Chapter Six
Sarah plunged beneath the icy waters of the lake. Despite the warm spring air, the lake was frigid, and it made her body feel even less malleable.
Everything had happened so fast. One moment she and Phoebe were rowing out together, the next the little girl was on her feet and everything was turning upside down.
She sputtered as she managed to get herself above water and reached out to catch Phoebe as the child thrashed wildly.
“No, no! No!” Phoebe cried out as she bobbed under and above the water.
“Calm…down…” Sarah gasped as she struggled to kick her legs and stay at the surface with her charge.
Phoebe was too wild and terrified to hear her. She kicked and twisted, trying to stay afloat. She felt desperately heavy in Sarah’s arms as she pushed at the little girl to keep her head above water. Sarah’s own skirts tangled around her legs, cumbersome and limiting her ability to kick and stay above water.
She dunked down beneath the surface once more, and panic gripped her. They would drown. Oh God, she didn’t want to drown. She gripped Phoebe’s hips and pushed her, holding her as high as she could to give her charge the best chance possible.
Sarah kicked and surfaced enough to gasp in a breath, but she immediately dropped down again. Phoebe’s legs flailed and her slippered foot caught Sarah in the temple. Pain exploded and was followed by dizzying stars exploding before her eyes. Everything was starting to feel slow, tired, everything hurt as she fought.
But she couldn’t succumb. She couldn’t. She had to keep the little girl up. She couldn’t let Phoebe drown. She had to stay afloat until rescue came. She’d seen the men running into the water when she last surfaced. They would get here soon and then it would be all right.
Suddenly Phoebe’s weight was lifted away from her. Someone had come. She couldn’t see who through the dark, dirty water. But she felt the waves hit her as a stronger swimmer drew the child away. Relief filled her, but also fear. She was sinking. Deeper and deeper. She struggled to swim back to the surface, but her lungs burned from lack of air and her skirts felt like weights drawing her to the floor of the lake.
Drawing her to the end of her life.
She sucked in without meaning to and felt water enter her lungs. It was like someone had plopped down on her chest.
There was nothing left to do—she was just too weak. Everything grew dark, the pain began to fade, and she slipped into the cold, wet nothingness at the bottom of the lake.
Kit swam as hard as he could, but he was three body lengths behind Matthew. He saw his friend, who had his own experience with such a terrible scene, moving in the thrashing swirl of Phoebe and Sarah’s bodies.
“I have her!” Matthew shouted as he began to swim back toward Kit. “I have Phoebe.”
Kit could see his pale, terrified sister clinging to his friend, shaking like a leaf. Relief jolted through him. She was alive. She was breathing.
“Sarah?” he gasped out.
“Still under the water!” Matthew shouted, and began to swim back toward the shore where the others were coming into the water to help. “I’ll come back.”
But Kit knew that would be too late. Sarah was under the water. She would die.

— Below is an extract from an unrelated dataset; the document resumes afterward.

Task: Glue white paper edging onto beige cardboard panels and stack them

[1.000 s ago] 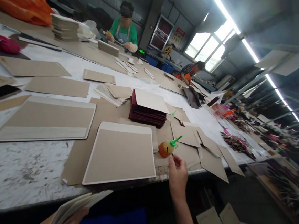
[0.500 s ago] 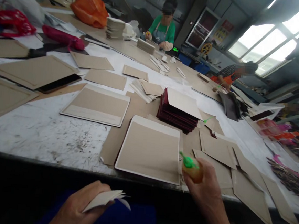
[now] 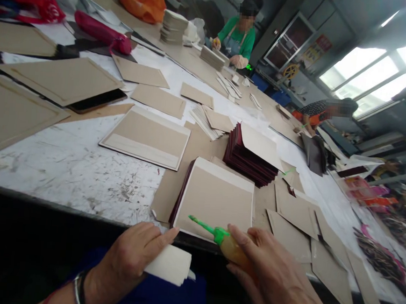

He dove into the murky blackness, but there was nothing to see when the water had been so churned up by the struggle.
Panic gripped him and he reached out in the water for her, praying with all his might that he would touch her. Prayers left unanswered. She was nowhere, nowhere to be found. He surfaced, sucking in a deep breath, and then dove again, deeper this time. God, he had to find her. He had to find her—he couldn’t lose her like this.
He swung his arms wildly and was about to come up for air again when he felt his hand bump something. Something soft, fleshy. He jolted and grabbed on. It was Sarah’s arm.
He pulled, dragging her against him. He slid his arm beneath her armpits, hating that she was limp, not helping him at all. He pulled her to the surface and looked at her as she flopped against his chest like a lifeless doll. She was blue. Not breathing.
“Oh God,” he gasped as he began to swim.
He dragged her toward Simon and Graham, who were coming toward him in the waist-deep water closer to shore. When he reached them, Graham grabbed for Sarah, hauling her onto the shore as Simon tugged Kit to safety.
He flopped down next to her in the dirt. She did not stir. She didn’t move.
“Oh God,” he whispered again as he realized she was dead. A pain that cut down to his very soul filled every part of him at that horrible realization. Sarah was dead and he would never get to apologize for how he’d treated her over the years. He’d never get to touch her. Coax that smile from her. Keep her safe.
The duchesses were weeping. Matthew was on his knees, tears streaming down his cheeks as Isabel held him, her own sobs wracking her. They had lost someone they both loved to a drowning many years ago. Now that would be something he shared with his friends. A terrible new club born of this awful, unceasing heartbreak.
His bleary gaze shifted, seeking out his sister. He found her with Graham’s wife Adelaide. She had wrapped Phoebe in one of the picnic blankets, and she turned the sobbing, exhausted little girl away so she wouldn’t see her lifeless governess lying on the shore, lost to them all.
“No,” he moaned as he reached out to touch Sarah’s cheek.